REQUIRED ACTION
Would you print every entry below exactly as written, omitting the images?
[DATA UNDER STUDY Boundary: Start]
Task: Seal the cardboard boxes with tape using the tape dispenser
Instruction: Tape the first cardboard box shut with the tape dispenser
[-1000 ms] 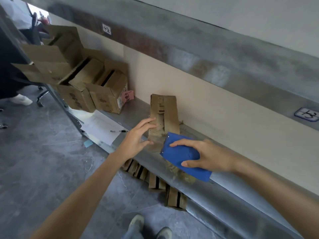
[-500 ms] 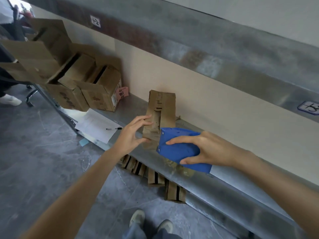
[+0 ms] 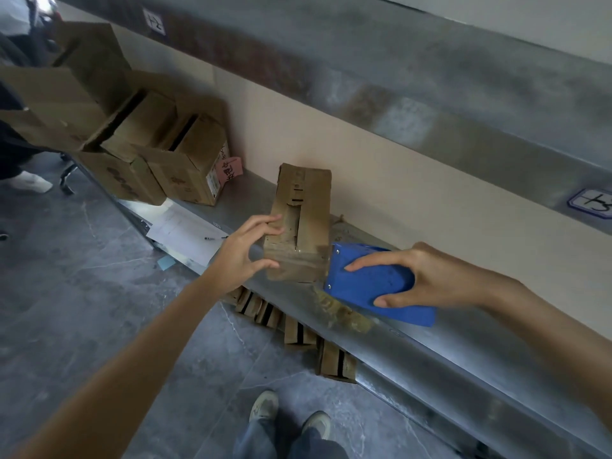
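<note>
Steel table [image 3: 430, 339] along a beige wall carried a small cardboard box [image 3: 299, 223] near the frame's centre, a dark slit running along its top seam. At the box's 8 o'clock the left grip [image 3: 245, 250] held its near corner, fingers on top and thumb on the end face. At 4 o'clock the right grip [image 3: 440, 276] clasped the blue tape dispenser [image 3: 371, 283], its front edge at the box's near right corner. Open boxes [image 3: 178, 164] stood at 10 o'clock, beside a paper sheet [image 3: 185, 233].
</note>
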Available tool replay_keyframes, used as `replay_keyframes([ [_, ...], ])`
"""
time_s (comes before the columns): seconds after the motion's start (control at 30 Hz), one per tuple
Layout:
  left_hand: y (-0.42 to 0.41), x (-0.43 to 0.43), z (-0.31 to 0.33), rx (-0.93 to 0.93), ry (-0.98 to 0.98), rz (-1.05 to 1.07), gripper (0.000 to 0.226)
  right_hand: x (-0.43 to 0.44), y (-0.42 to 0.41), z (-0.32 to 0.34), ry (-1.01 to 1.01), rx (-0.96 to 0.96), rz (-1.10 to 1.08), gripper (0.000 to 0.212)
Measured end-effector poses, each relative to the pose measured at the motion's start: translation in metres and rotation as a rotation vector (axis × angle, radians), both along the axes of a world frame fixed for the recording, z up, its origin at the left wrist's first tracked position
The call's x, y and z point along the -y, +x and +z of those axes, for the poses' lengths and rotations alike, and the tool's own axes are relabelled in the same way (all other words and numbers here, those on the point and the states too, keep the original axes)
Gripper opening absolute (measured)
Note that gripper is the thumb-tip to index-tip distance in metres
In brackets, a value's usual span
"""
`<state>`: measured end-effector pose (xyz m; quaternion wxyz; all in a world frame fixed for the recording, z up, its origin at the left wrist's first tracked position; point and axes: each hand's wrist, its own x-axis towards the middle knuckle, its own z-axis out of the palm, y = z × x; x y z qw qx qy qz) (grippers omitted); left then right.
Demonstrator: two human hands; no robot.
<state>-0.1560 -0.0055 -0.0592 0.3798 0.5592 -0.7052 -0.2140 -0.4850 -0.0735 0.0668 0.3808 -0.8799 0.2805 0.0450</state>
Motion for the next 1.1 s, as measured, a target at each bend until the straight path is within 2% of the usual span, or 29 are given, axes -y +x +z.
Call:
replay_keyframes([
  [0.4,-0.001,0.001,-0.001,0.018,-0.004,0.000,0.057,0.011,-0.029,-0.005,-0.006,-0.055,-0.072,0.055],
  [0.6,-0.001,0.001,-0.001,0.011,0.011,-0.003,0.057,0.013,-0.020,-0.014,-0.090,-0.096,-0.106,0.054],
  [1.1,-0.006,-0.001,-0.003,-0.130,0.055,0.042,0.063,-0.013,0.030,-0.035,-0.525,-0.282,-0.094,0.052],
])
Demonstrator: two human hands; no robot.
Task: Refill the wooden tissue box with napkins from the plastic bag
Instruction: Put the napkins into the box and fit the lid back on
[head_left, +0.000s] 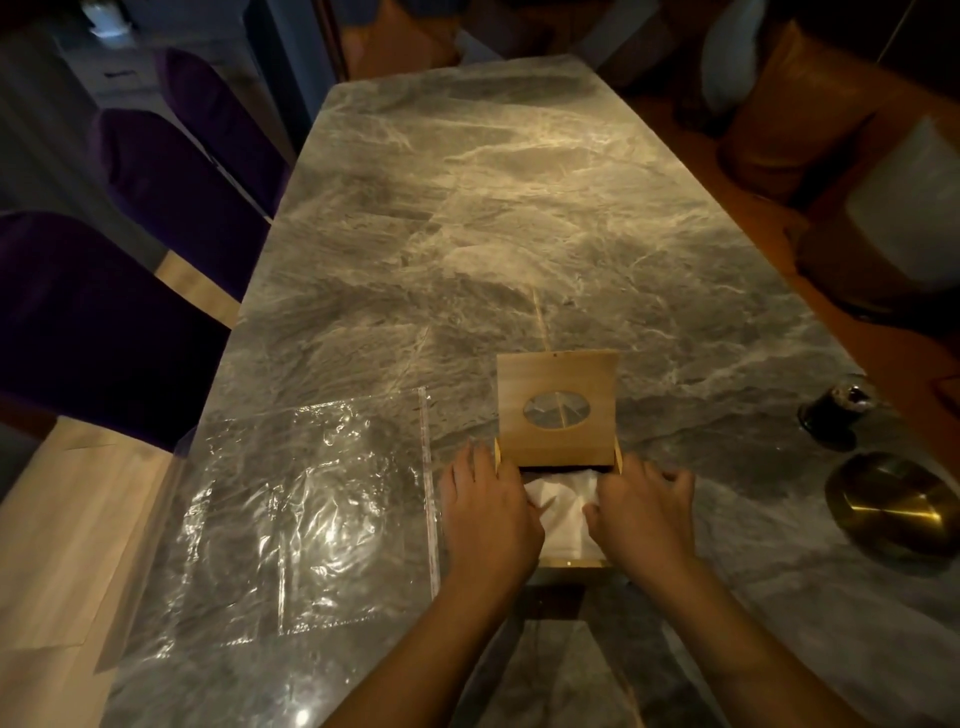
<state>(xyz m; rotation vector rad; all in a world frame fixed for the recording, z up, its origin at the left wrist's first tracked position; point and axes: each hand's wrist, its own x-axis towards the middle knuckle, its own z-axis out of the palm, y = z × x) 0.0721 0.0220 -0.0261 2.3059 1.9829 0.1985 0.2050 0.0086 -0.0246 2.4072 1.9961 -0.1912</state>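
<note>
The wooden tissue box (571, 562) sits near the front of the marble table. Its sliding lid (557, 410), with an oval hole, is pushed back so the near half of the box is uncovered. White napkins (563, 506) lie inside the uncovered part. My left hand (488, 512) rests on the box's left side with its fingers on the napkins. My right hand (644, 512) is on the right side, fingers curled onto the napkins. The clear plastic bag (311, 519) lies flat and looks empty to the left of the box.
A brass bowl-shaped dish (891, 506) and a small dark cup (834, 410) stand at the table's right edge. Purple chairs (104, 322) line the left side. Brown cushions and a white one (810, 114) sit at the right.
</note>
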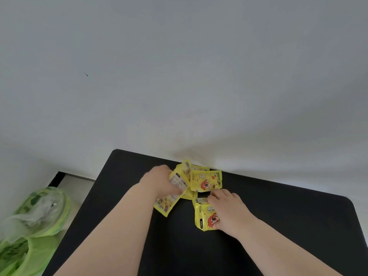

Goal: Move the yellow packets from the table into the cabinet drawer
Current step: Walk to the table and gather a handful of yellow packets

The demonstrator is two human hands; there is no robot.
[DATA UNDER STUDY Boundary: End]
TASK RESULT
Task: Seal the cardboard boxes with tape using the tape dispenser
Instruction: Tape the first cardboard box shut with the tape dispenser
[-1000 ms] 
[-500 ms] 
[+0 ms] 
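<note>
Steel table [image 3: 430, 339] along a beige wall carried a small cardboard box [image 3: 299, 223] near the frame's centre, a dark slit running along its top seam. At the box's 8 o'clock the left grip [image 3: 245, 250] held its near corner, fingers on top and thumb on the end face. At 4 o'clock the right grip [image 3: 440, 276] clasped the blue tape dispenser [image 3: 371, 283], its front edge at the box's near right corner. Open boxes [image 3: 178, 164] stood at 10 o'clock, beside a paper sheet [image 3: 185, 233].
</note>
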Available tool replay_keyframes, used as `replay_keyframes([ [_, ...], ])`
"""
time_s (comes before the columns): seconds after the motion's start (control at 30 Hz), one per tuple
Layout:
  left_hand: y (-0.42 to 0.41), x (-0.43 to 0.43), z (-0.31 to 0.33), rx (-0.93 to 0.93), ry (-0.98 to 0.98), rz (-1.05 to 1.07), gripper (0.000 to 0.226)
  right_hand: x (-0.43 to 0.44), y (-0.42 to 0.41), z (-0.32 to 0.34), ry (-1.01 to 1.01), rx (-0.96 to 0.96), rz (-1.10 to 1.08), gripper (0.000 to 0.212)
Measured end-effector poses, each relative to the pose measured at the motion's start: translation in metres and rotation as a rotation vector (axis × angle, radians), both along the axes of a world frame fixed for the recording, z up, its origin at the left wrist's first tracked position
The call's x, y and z point along the -y, +x and +z of those axes, for the poses' lengths and rotations alike, and the tool's own axes are relabelled in the same way (all other words and numbers here, those on the point and the states too, keep the original axes)
Gripper opening absolute (measured)
Note that gripper is the thumb-tip to index-tip distance in metres
In brackets, a value's usual span
"""
`<state>`: measured end-effector pose (xyz m; quaternion wxyz; all in a world frame fixed for the recording, z up, its origin at the left wrist's first tracked position; point and axes: each hand's wrist, its own x-axis towards the middle knuckle, its own z-axis out of the palm, y = z × x; x y z qw qx qy qz) (grippers omitted); left then right.
Demonstrator: two human hands; no robot.
<state>-0.1560 -0.0055 -0.0592 0.3798 0.5592 -0.7052 -0.2140 -0.4850 -0.0735 0.0668 0.3808 -0.8799 0.2805 0.0450</state>
Motion for the next 1.1 s, as measured, a target at each bend until the straight path is within 2% of the usual span, or 29 are given, axes -y +x +z.
Call:
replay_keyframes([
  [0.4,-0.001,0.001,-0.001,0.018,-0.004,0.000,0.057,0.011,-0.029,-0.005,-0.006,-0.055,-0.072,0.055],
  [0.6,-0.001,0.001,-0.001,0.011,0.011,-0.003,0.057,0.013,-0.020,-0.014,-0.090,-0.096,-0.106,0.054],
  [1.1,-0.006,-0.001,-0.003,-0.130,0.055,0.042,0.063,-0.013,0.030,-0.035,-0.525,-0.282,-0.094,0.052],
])
Demonstrator: two human hands; no robot.
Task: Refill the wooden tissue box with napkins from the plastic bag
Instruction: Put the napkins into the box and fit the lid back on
[head_left, +0.000s] 
<state>(xyz m; rotation vector rad; all in a world frame fixed for the recording, z up, its origin at the left wrist's first tracked position; point and axes: each hand's wrist, its own x-axis towards the middle knuckle, its own z-axis out of the palm, y = z × x) 0.0721 0.0220 -0.0261 2.3059 1.9829 0.1985 0.2050 0.0086 -0.0246 2.4072 1.9961 -0.1912</state>
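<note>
The wooden tissue box (571, 562) sits near the front of the marble table. Its sliding lid (557, 410), with an oval hole, is pushed back so the near half of the box is uncovered. White napkins (563, 506) lie inside the uncovered part. My left hand (488, 512) rests on the box's left side with its fingers on the napkins. My right hand (644, 512) is on the right side, fingers curled onto the napkins. The clear plastic bag (311, 519) lies flat and looks empty to the left of the box.
A brass bowl-shaped dish (891, 506) and a small dark cup (834, 410) stand at the table's right edge. Purple chairs (104, 322) line the left side. Brown cushions and a white one (810, 114) sit at the right.
</note>
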
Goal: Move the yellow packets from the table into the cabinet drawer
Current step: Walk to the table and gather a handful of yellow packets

The demonstrator is two human hands; there is no robot.

With that, the exercise is finished.